So, hopefully, the next time I am confronted with a new, unique, uncomfortable situation I will respond more positively. I will hope that I embrace the change I see and make something positive out of what could affect me in a negative way.

What do you think?

How do you respond to unanticipated changes in your life? For those of you in health care, can you see parallels to how we respond when our patients "dont read the book?" What about when treatment fails, or the patient does not have the disease we thought we were diagnosing?

Leave a comment below and let's have a discussion.




Recent Comments

Dr. Alice. the change comes when we really aren't in control. The reflection lets us know that, yes! we have been in the changing rooms again. Been reflecting more myself. I see that what I need to be, is more important than what I want to be. But, we all know that right?

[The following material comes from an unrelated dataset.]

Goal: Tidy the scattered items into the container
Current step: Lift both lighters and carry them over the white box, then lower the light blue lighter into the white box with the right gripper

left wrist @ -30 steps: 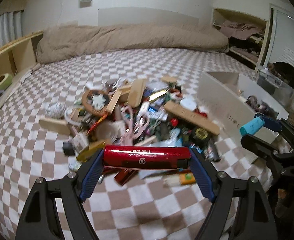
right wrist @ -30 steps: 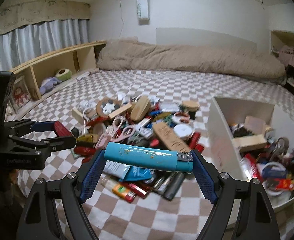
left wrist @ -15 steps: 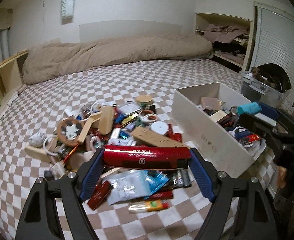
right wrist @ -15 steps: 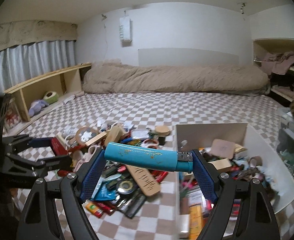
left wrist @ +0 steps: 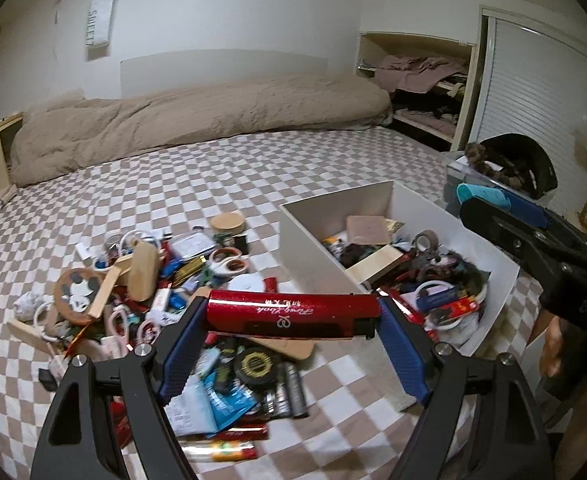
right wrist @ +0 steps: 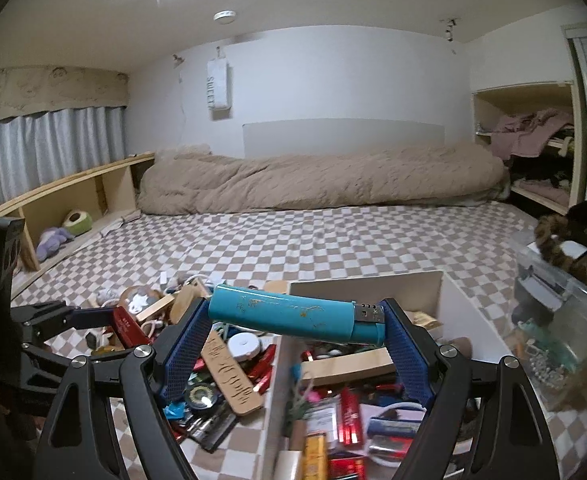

Thanks Billy. Truth is hard. Truth is liberating. Truth is all there is, in the end. I appreciate you stopping by, and greatly appreciate your comment. 

This was an incredibly important reminder to get back into the habit of doing something we were trained to do in Business School -- and do it on a regular basis. Even though I didn't realize it until I read this blogpost, I've been thinking a lot in the past few about the importance of reflecting -- professionally and personally -- as means of looking at problematic matters at home (for instance living with a teenager who is getting less than stellar grades simply because he won't turn in his daily homework -- had I "checked it" more regularly, might he have better habits or academic discipline?) or something at work that troubles me to the point of boiling over (stewing is a waste of time, Scott -- think of what you could have gotten done if you'd just accepted the reality of the situation instead of trying to rationalize what is "wrong" about it).

By incorporating reflection into my routine, I come to recognize that I have control of much more than I realize. And that realization has happened twice in the past four days. Very timely article for me, Dr. Ackerman. Thank you!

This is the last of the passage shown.